_Task to carry out_. Below is a listing; restate from it, character for character, the lines beginning at the line holding "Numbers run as" and ending at the line holding "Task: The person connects", both included.

───── Data for processing ─────

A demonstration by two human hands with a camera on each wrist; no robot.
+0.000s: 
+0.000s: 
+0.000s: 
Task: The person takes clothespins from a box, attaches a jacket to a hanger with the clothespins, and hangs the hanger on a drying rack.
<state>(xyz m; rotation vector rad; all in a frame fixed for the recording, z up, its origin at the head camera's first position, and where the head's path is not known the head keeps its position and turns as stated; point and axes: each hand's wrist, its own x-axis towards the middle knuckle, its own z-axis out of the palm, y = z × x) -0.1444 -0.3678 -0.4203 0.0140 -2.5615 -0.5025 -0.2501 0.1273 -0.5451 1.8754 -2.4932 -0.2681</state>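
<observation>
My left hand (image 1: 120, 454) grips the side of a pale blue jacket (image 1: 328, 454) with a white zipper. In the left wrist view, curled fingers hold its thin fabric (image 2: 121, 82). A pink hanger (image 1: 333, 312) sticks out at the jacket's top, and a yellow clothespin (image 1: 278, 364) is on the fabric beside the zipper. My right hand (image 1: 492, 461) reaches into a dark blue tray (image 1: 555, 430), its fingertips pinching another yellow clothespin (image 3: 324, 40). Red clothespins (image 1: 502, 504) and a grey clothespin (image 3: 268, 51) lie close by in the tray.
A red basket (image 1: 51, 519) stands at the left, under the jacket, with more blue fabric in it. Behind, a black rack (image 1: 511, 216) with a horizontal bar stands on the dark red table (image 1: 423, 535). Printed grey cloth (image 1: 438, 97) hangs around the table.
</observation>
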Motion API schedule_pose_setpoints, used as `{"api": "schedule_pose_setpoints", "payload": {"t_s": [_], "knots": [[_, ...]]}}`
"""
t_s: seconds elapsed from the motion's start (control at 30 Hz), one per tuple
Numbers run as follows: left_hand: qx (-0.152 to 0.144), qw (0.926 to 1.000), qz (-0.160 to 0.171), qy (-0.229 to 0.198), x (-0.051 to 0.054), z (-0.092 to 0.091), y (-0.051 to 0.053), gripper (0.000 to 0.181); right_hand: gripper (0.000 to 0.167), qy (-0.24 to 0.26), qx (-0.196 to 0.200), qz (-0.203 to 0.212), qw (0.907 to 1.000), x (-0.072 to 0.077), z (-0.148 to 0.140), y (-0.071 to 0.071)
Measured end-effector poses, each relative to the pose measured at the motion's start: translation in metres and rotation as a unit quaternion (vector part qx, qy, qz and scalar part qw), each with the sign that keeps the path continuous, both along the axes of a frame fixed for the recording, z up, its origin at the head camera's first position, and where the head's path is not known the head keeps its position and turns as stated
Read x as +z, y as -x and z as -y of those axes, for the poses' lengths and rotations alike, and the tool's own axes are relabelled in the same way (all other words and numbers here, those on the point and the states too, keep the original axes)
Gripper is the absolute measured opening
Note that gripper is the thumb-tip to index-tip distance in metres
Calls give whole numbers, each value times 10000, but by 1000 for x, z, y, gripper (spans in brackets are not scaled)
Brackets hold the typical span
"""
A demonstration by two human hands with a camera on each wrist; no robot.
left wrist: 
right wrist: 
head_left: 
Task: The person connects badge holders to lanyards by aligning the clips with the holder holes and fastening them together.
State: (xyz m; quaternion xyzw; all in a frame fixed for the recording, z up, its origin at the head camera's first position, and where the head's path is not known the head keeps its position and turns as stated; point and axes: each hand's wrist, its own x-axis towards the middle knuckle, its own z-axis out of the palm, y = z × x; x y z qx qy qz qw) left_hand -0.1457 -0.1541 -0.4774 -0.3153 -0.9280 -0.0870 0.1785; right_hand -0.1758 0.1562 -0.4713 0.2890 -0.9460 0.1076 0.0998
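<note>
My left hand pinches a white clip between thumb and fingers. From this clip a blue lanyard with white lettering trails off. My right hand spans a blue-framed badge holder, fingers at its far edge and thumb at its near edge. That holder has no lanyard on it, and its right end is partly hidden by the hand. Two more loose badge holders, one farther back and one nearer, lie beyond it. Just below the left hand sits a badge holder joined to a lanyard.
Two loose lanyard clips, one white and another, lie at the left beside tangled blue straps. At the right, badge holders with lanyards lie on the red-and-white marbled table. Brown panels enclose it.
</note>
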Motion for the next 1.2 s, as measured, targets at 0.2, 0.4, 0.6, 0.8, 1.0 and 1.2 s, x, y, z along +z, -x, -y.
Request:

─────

_Completed exercise_.
Numbers run as follows: left_hand: qx (-0.152 to 0.144), qw (0.926 to 1.000), qz (-0.160 to 0.171), qy (-0.229 to 0.198), x (-0.051 to 0.054), z (-0.092 to 0.091), y (-0.051 to 0.053), gripper (0.000 to 0.181); right_hand: gripper (0.000 to 0.167), qy (-0.24 to 0.26), qx (-0.196 to 0.200), qz (-0.203 to 0.212), qw (0.907 to 1.000), x (-0.072 to 0.077), z (-0.148 to 0.140), y (-0.071 to 0.071)
Measured end-effector poses, each relative to the pose measured at the motion's start: translation in metres and rotation as a unit quaternion (vector part qx, qy, qz and scalar part qw), each with the sign that keeps the path continuous, both along the axes of a frame fixed for the recording, z up, its origin at the head camera's first position, and where the head's path is not known the head keeps its position and turns as stated
Read x as +z, y as -x and z as -y of those axes, for the poses' lengths and rotations alike, and the tool's own axes are relabelled in the same way (all other words and numbers here, those on the point and the states too, keep the original axes)
Gripper is the absolute measured opening
Note that gripper is the thumb-tip to index-tip distance in metres
Calls give whole numbers, each value times 10000, but by 1000 for x, z, y, gripper (spans in brackets are not scaled)
Brackets hold the typical span
"""
A demonstration by two human hands with a camera on each wrist; no robot.
left wrist: 
right wrist: 
head_left: 
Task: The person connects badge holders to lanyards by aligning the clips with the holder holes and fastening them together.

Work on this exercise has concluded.